Rails – Simple Asynchronous Processing

Sooner or later, for most large websites you have to bite the bullet and implement some form of asynchronous processing to deal with long-running tasks. For example, with MapBuzz we have a several long-running tasks:

  • Importing data
  • Batch geodcoding
  • Emailing event notifications to users

If you’re developing a Facebook application, moving long-running tasks to a background process or thread is critical since Facebook times out requests to your server within ten to twelve seconds.

So Many Choices

Having decided you need asynchronous processing, the next question is how to do it. And this is where things get complicated – there are a myriad of approaches, each applicable for certain problem domains. Let’s look at some possibilities:

  • Spawn/Fork – Create processes on demand to perform background tasks
  • Distributed Objects – Use a distributed object protocol (RMI, Corba, DCOM, DrB, etc) to communicate with another process to perform background tasks
  • Job Queue – Persist tasks in shared files or databases and execute them using background processes
  • Messaging Processing – Send messages to another process via a message bus

In the Ruby world, there are a number of implementations for each approach – a few examples include:

Not surprisingly, most of these solutions are designed to work with Rails, since there’s no need to speed up processing if its just another machine on the other end instead of an impatient human.

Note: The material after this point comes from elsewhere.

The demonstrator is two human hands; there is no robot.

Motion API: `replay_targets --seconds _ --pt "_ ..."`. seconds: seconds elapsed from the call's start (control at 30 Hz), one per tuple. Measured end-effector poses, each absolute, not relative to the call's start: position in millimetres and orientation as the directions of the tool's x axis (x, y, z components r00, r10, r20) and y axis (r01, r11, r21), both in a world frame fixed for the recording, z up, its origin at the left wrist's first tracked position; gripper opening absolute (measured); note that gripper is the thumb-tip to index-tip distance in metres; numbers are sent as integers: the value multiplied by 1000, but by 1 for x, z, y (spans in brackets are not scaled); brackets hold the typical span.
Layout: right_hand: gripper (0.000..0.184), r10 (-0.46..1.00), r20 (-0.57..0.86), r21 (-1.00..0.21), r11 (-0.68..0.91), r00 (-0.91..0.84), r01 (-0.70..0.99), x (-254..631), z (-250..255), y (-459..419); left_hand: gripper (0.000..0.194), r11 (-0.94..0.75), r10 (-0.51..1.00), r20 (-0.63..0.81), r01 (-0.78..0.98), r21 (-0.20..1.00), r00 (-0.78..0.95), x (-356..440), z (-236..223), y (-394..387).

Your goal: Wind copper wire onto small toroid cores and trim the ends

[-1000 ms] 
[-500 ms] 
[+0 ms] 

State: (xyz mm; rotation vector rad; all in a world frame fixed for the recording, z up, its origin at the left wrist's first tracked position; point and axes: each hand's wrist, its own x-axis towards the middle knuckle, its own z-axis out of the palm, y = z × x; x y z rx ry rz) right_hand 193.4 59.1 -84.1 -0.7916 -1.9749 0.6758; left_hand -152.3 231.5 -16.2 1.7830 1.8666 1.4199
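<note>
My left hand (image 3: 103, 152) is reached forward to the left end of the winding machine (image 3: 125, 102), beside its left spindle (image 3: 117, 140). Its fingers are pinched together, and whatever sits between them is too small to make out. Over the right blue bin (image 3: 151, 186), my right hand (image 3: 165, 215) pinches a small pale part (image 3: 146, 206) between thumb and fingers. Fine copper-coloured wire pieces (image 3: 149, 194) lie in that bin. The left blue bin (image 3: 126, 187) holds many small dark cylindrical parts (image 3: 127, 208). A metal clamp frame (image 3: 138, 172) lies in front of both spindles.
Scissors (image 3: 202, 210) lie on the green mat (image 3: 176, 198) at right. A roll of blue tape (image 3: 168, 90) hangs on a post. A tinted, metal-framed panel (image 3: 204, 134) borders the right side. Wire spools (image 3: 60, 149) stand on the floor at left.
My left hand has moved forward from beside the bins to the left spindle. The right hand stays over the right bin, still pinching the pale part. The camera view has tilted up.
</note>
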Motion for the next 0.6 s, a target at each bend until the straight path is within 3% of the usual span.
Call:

Selecting the best one for your application is totally dependent on your use cases. Having said that, its still possible to reach some broad conclusions. Spawning or forking processes makes it impossible to offload processing to additional machines, so you’ll quickly run into scalability limits. Distributed objects solve that problem, but experience has shown distributed object protocols are very brittle because they bind clients and servers so tightly together – thus I would never use them. Job queues are more reliable because tasks are represented in a standard format (usually text based, such as xml) that is persisted to files or database tables. Message queues are similar, but add significantly more functionality such as message routing, transformation, prioritization, etc.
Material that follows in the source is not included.